Published 19:03 IST, April 1st 2024
UK’s leaky coffers are Thames Water’s lifeboat
Thames Water’s services 16 million customers, was loaded up with debt under the ownership of Australian investor.
Hell or high water. Thames Water is once again in hot water. Britain’s largest water utility warned it may collapse in 2025 if it cannot reach an agreement with its regulator over higher bills. A temporary nationalisation might give the embattled company a fresh start. But Prime Minister Rishi Sunak is strapped for cash. Asking consumers to pay more may be the least bad solution.
Thames Water’s financial strife is nothing new.

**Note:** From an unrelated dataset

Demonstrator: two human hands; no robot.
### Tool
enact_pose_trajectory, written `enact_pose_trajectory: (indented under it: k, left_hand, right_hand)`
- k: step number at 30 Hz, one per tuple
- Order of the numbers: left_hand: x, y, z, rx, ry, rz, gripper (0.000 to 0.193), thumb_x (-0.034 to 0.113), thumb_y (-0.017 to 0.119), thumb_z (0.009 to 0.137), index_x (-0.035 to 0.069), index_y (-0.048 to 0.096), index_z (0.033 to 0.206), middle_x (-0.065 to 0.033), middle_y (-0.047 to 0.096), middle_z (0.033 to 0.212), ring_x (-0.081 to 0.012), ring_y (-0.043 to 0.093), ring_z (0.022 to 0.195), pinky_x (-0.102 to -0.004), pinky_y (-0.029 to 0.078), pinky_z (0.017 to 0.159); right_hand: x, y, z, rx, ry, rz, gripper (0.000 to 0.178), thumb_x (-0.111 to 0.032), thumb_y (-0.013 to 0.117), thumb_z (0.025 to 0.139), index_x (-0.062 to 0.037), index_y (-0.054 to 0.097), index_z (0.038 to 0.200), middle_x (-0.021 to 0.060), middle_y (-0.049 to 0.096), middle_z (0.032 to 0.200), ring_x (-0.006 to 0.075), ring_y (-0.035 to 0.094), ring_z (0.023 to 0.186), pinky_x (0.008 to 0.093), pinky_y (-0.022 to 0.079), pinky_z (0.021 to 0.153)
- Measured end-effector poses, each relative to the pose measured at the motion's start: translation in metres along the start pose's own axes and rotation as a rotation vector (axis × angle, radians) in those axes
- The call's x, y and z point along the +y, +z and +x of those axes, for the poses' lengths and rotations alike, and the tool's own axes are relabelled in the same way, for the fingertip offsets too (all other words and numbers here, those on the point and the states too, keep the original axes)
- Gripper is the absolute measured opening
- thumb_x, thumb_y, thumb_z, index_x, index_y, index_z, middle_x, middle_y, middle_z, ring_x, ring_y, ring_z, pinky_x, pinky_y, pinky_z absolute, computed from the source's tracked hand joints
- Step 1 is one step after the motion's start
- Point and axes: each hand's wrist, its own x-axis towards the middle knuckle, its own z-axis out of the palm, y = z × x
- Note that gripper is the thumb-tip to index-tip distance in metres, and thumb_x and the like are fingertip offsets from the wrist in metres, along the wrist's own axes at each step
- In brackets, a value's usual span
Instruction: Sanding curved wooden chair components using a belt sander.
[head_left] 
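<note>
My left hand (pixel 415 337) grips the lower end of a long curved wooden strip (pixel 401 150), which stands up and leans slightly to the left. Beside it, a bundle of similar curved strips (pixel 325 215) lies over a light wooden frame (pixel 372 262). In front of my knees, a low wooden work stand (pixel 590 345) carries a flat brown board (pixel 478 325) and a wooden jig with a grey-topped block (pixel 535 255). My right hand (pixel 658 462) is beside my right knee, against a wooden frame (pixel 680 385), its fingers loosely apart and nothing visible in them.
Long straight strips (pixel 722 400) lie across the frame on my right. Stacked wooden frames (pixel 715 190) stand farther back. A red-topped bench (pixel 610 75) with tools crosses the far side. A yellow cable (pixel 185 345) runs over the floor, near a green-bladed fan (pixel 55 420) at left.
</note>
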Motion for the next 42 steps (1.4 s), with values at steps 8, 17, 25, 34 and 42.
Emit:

The company, which services 16 million customers, was loaded up with debt under the ownership of Australian investor Macquarie between 2006 and 2016. Its debt burden meant it struggled to invest in upgrading its Victorian sewage system. It is now buckling under 15 billion pounds of debt that is getting costlier to service due to high interest rates.
CEO Chris Weston reckons he can fund the business over the coming years but wants to hike customer bills to pay for it. Ofwat, the regulator, is not keen and on Thursday shareholders raised the temperature further. They pulled the plug on 500 million pounds of funding they had promised, citing an unfavourable regulatory environment.
Paradoxically this may provide a lifeboat to Thames Water. If both Ofwat and investors refuse to budge, the business will collapse into the arms of the UK government. The problem is Sunak can’t afford to bail out such a big company. Low growth, high inflation and recent tax cuts have left the government with less than 9 billion pounds to spend until 2029, according to its own fiscal rules. But that would only cover around 60% of Thames Water’s debt and force the government to foot the bill for necessary upgrades to the water system. It would also leave no spare cash for the country’s other needs, let alone another round of tax cuts before an election likely for later this year.
Sunak could break his fiscal rules but the reputational damage from such a move means he’s better off pressing Ofwat to pass the cost on to consumers through higher bills. Although that will rile the public, it looks to be the most viable option to keep Thames Water afloat.